For example, did they open a previous email about a shoe sale? Did they click a link about women’s jeans? Did they select a specific dropdown item from a menu?

The Miami Heat captures your favorite player when you sign up for their email list. How do they use this information? In any an infinite amount of ways – they could segment their list so only people who select that player receive the content (more on that below) or they could feature a rotating case of players in their bulk email and personalize who will appear in the email based on the user. If you’re favorite player is Dwayne Wade – guess who’s video interview the Miami Heat include in their email?

 

Email List Segmentation

As alluded to above, personalization and segmentation are in the same family but are different for a few important reasons. Whereas personalization is about substituting content, images, text, etc. based on data within a mass email, segmentation is about chopping up your contact lists and sending only to certain people…based on data. This could be based on their location, whether they’ve recently opened an email, their level of engagement in your products, who their favourite player is (again), their favorite color, whether they identify as a dolphin or a poodle, whatever you can have fun with and use to serve up content they’d enjoy.

Segmentation is a great way to not only personalize content, but to save money and dramatically increase your ROI. For instance, Mailjet is a volume-based email model meaning our plans are priced on the number of emails you send. If you send an email to every single one of the 100K subscribers of your newsletter, you will be paying for 100K emails.

However, if you segment your list so that only active users receive the email about new product updates, or only US-based subscribers receive your email about an upcoming event in San Francisco, then you not only increase the likelihood of engagement, of return of investment, of the reputation of your domain to inboxes like Gmail – but you also save money. In fact, according to research from Liveclicker, a company that provides personalization services, behavioral targeting delivers an 8 percent increase in email revenue.

Our friends over at Google Cloud Platform know this well. Do you think everyone on their newsletter list received this email? Or only those in the Bay Area?

 

Email Automation & Integrations

Almost as important as sending the right content to your audience, is sending at the right time. Marketing automation tools, paired with the personalization tips above, allow for you to communicate with your customers at the optimal time based on any number of triggered events or actions such as newsletter signup or purchases.
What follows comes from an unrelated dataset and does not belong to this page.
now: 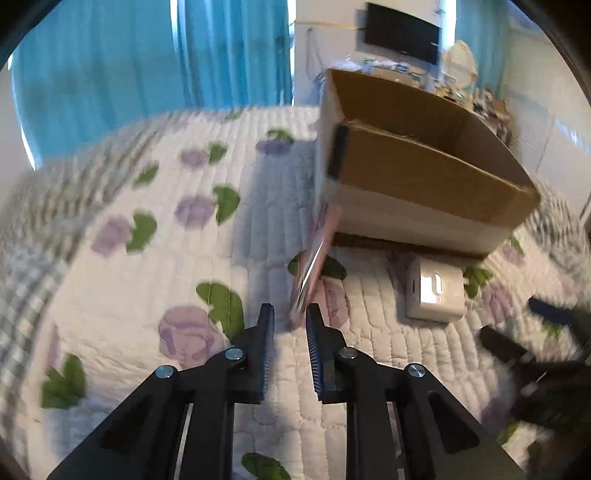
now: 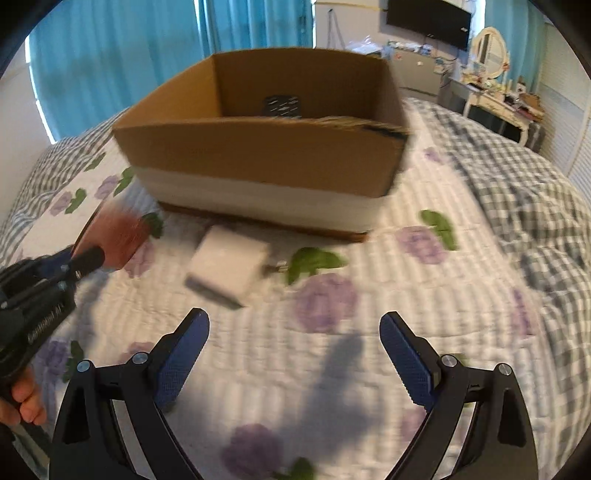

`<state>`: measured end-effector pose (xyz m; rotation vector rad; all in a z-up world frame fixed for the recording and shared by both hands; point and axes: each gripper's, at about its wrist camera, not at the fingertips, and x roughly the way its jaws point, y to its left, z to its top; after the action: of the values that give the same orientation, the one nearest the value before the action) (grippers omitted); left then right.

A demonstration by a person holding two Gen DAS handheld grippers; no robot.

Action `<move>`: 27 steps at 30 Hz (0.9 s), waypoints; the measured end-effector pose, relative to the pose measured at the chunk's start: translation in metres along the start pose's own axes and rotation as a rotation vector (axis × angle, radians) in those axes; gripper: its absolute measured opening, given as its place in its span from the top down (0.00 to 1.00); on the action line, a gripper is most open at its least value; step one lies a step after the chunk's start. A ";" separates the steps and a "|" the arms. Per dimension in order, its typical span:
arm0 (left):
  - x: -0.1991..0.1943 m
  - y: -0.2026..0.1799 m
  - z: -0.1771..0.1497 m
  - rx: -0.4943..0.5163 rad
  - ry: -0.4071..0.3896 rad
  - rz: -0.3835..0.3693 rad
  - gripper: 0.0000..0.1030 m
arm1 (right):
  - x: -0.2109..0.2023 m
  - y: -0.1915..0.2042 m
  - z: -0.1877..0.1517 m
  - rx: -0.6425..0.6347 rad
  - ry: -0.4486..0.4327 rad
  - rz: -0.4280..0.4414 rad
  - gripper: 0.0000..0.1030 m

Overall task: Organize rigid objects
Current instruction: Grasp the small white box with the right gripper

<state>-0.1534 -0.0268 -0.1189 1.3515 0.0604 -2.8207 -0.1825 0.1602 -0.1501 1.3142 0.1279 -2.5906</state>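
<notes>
My left gripper (image 1: 290, 315) is shut on a thin pink flat object (image 1: 314, 254), held edge-on above the bed just left of the cardboard box (image 1: 424, 173). From the right wrist view the same pink object (image 2: 118, 236) and left gripper (image 2: 79, 264) show at the left. My right gripper (image 2: 293, 345) is open and empty above the quilt. A white charger (image 2: 225, 264) lies on the quilt in front of the box (image 2: 258, 155); it also shows in the left wrist view (image 1: 436, 290). A dark object (image 2: 282, 105) lies inside the box.
The bed has a floral quilt (image 1: 147, 258) and a grey checked blanket (image 2: 517, 192). Blue curtains (image 1: 147, 55) hang behind. A dressing table (image 2: 495, 96) with clutter and a wall TV (image 2: 428, 14) stand at the far right.
</notes>
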 end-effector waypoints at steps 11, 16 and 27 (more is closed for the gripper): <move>-0.001 0.010 -0.022 -0.110 0.044 -0.091 0.56 | 0.038 0.037 0.014 0.079 0.042 0.060 0.09; 0.015 0.019 -0.004 -0.118 0.039 -0.102 0.43 | 0.061 0.045 0.023 0.096 0.065 0.029 0.45; -0.008 0.000 0.004 0.032 -0.063 0.021 0.13 | 0.044 0.032 0.014 0.112 0.014 0.076 0.48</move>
<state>-0.1515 -0.0272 -0.1108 1.2609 -0.0004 -2.8562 -0.2106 0.1198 -0.1762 1.3473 -0.0641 -2.5576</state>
For example, when users make their first purchase on your website, or sign up for your newsletter, you can increase engagement and personalization through a drip campaign customized to their interests and behaviours.

 

 

When you first sign up for a weekly newsletter, it may take up to 7 days to actually receive that first newsletter in your inbox, depending on when you signed up. You devoted all of your energy and money in order to (1) identify your target audience, (2) find out how to get their attention, (3) provide value or serve up an ad to get them to sign up for their newsletter, and then after all that you just add them to a long list of other users. They are as hungry for your content as anyone on that list, but you don’t serve them what they want, when they want it.
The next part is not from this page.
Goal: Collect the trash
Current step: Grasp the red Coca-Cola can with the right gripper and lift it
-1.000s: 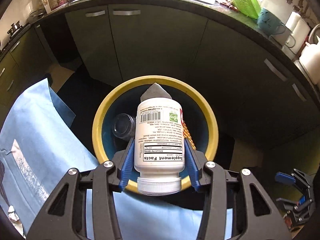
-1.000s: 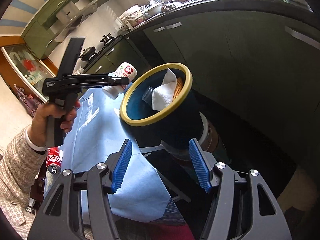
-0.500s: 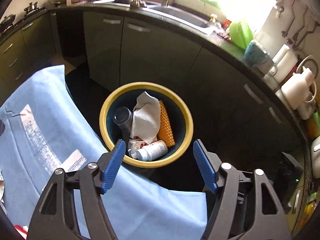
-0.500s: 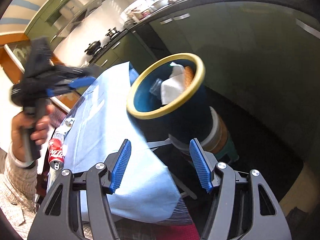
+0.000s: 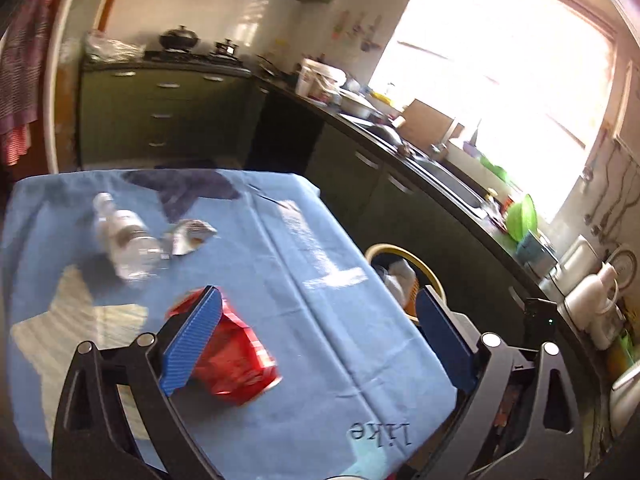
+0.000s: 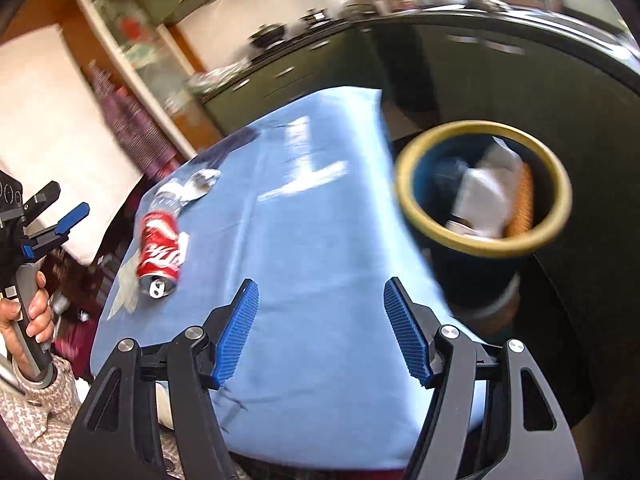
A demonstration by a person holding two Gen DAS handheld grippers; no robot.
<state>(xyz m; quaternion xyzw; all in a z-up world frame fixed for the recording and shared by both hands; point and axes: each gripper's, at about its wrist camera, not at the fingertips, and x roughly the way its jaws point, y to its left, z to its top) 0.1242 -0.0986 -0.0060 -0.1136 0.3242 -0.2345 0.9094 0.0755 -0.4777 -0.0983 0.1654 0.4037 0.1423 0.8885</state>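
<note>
My left gripper (image 5: 316, 328) is spread wide with nothing between its blue pads (image 5: 192, 340), hovering over the blue cloth (image 5: 280, 280) that covers the worktop. Just past its left pad lies a crushed red can (image 5: 232, 356) on its side. Farther off on the cloth rest a clear plastic bottle (image 5: 124, 236) and, just beside it, a crumpled silvery wrapper (image 5: 188, 236). My right gripper (image 6: 320, 332) is parted too and holds nothing, above the near end of the cloth. Beyond the worktop's right edge stands the yellow-rimmed bin (image 6: 480, 244), with white paper (image 6: 488, 188) and something orange (image 6: 524, 204) inside. My left hand (image 6: 28, 320) shows at the far left, clasping its handle.
</note>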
Automation allows you to send the content they are craving right away so that the weekly bulk newsletter isn’t the first email they receive from you. Perhaps the first one is a welcome email featuring a blog or video you think they will enjoy (ideally based on the data they’ve given you already). Perhaps the second email is something of even more value, like a discount code or a one-time sale. By building trust and offering value right off the bat, you can count on this user continuing to open your emails moving forward.
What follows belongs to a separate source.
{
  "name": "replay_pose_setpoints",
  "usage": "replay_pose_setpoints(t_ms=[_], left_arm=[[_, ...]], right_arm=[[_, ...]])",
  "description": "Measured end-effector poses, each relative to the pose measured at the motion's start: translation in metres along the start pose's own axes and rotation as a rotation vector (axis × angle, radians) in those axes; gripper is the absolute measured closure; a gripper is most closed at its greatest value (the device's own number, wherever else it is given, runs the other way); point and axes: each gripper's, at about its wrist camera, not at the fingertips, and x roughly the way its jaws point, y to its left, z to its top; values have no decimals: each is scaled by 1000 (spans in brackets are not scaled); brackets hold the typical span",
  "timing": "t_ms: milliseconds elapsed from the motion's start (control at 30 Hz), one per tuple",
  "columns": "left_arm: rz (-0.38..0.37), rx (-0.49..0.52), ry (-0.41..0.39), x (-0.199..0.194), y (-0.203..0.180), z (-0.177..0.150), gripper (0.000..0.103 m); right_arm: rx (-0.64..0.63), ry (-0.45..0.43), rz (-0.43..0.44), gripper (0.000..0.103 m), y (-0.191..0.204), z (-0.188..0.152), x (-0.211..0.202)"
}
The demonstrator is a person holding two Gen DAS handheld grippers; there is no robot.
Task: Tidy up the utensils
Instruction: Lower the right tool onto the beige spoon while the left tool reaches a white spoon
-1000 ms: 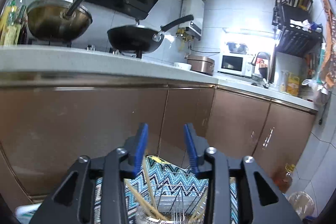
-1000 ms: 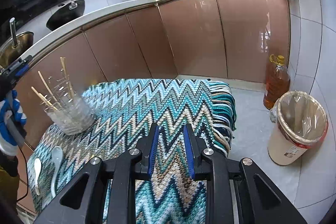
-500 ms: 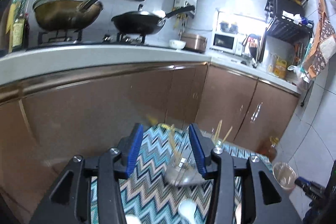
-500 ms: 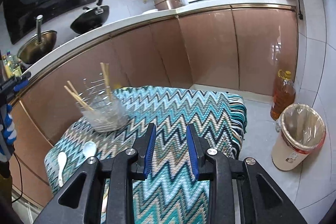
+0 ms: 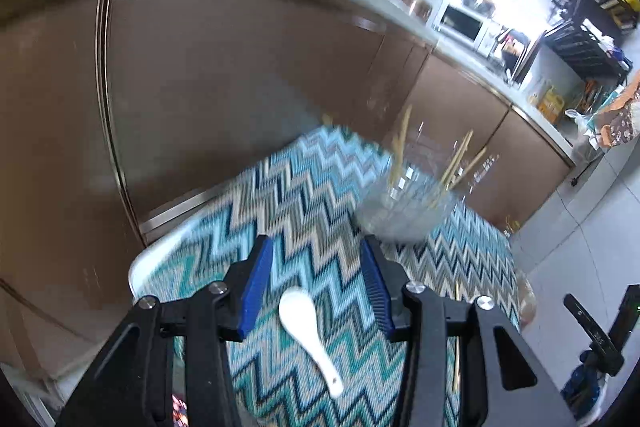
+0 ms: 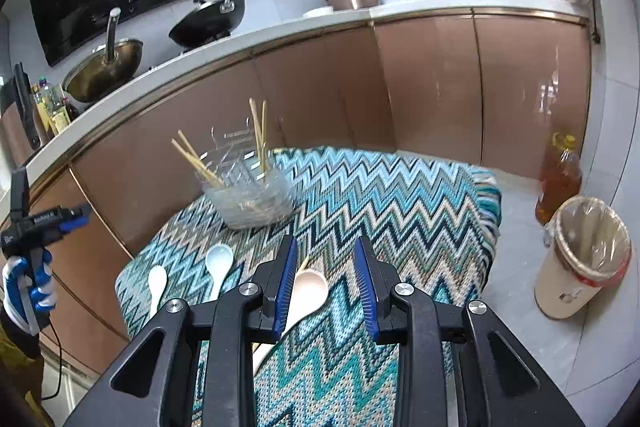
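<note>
A clear plastic utensil holder (image 6: 248,193) with several wooden chopsticks (image 6: 258,135) stands on the zigzag-patterned cloth (image 6: 380,211); it also shows, blurred, in the left wrist view (image 5: 404,211). My left gripper (image 5: 316,283) is open above a white spoon (image 5: 306,327) lying on the cloth. A loose chopstick (image 5: 457,339) lies to its right. My right gripper (image 6: 326,283) is open and empty over a cream spoon (image 6: 302,301). Two white spoons (image 6: 218,265) (image 6: 156,285) lie to its left. The left gripper appears at the left edge of the right wrist view (image 6: 48,225).
Brown kitchen cabinets (image 6: 420,83) curve behind the table, under a counter with a wok (image 6: 104,67) and a black pan (image 6: 208,21). An oil bottle (image 6: 558,183) and a lined waste bin (image 6: 584,259) stand on the floor to the right.
The left gripper has tilted down and drawn back, so a white spoon now lies between its fingers. The right gripper has drawn back and its jaws have widened slightly; a cream spoon has come into view.
</note>
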Motion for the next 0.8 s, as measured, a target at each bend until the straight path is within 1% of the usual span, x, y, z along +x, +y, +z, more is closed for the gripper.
replay_pose_setpoints(t_ms=[167, 267, 400, 567, 667, 800], left_arm=[[-43, -76, 154, 41, 26, -22, 60], [-61, -122, 228, 69, 34, -33, 60], [-76, -150, 299, 101, 38, -41, 60], [-85, -165, 357, 130, 43, -49, 62], [-91, -162, 369, 139, 44, -50, 63], [-93, -138, 370, 145, 42, -48, 66]], right_arm=[[16, 88, 28, 73, -2, -15, 29], [21, 136, 39, 73, -2, -24, 46], [30, 200, 60, 73, -5, -34, 72], [44, 274, 94, 73, -12, -43, 107], [57, 314, 121, 73, -17, -46, 128], [60, 344, 151, 73, -19, -46, 147]])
You can take your automation even further by integrating apps like Shopify, Wufoo, and yes even Facebook.

Many brands use integrations like Shopify to leverage the data they receive from triggers like purchases and abandoned carts to better personalize their campaigns and segment their lists. Doggyloot for instance keeps their customers coming back with e-commerce integrations into their email marketing to not only personalize the content but also target their sending to those they know are already interested in purchasing a product.

Doggyloot

Permission-Based Targeting

As organic reach on social media declines, and we move increasingly towards a permission-based marketing world, it doesn’t mean we need to move away from tailored content informed by data. In fact, as opposed to relying on a mysterious algorithm on property you do not own, learn more heavily into your own permission-based data collection tools on property you do own: your email lists.

Mailjet Helps Facilitate Inter-team Collaboration

If you are already a customer or you follow our news, you know that over the past few years we have been taking the use of our tools very seriously, allowing you to better collaborate with your teams.
Now, we have decided to go a step further and offer even more new features:

  • Advanced restrictions
  • Blocked sections
  • Draft mode

More Sophisticated Advanced Restrictions To Share Only What You Choose

Now, you have the possibility of giving access to your account or sub-accounts to other employees. Now, you can go even further in the management of access sharing by selecting advanced restrictions.

Improve exchanges between your teams by giving specific roles to your employees. You can also set who has the right to block sections, manage your gallery or edit your e-mail templates.

In your account, head to My Account > Account Sharing. Here, you can invite new users and set which pages and which of your account features you would like to give them access to.

Let’s take a specific example: you want to invite your designer to create templates on your account, but you don’t want to let her send an email, because you would like to validate each of her creations before they are used.  

Simply select the role “Designer” when you invite her to your account. She can access all the templates but can only save them in ‘Draft’ status. She will also be able to block the formatting of some sections to prevent other employees from modifying them.

EN-Restricted-Access-Menu

If you don’t want to choose one of the predefined roles – Accountant, Developer, Marketer or Designer – you can choose the “Customized” option and individually select the pages or features to which you would like your colleague to have access.

EN-Personalized-Menu

You now know all you need to ensure that your team members only manage actions they are responsible for, according to the roles you yourself will have set.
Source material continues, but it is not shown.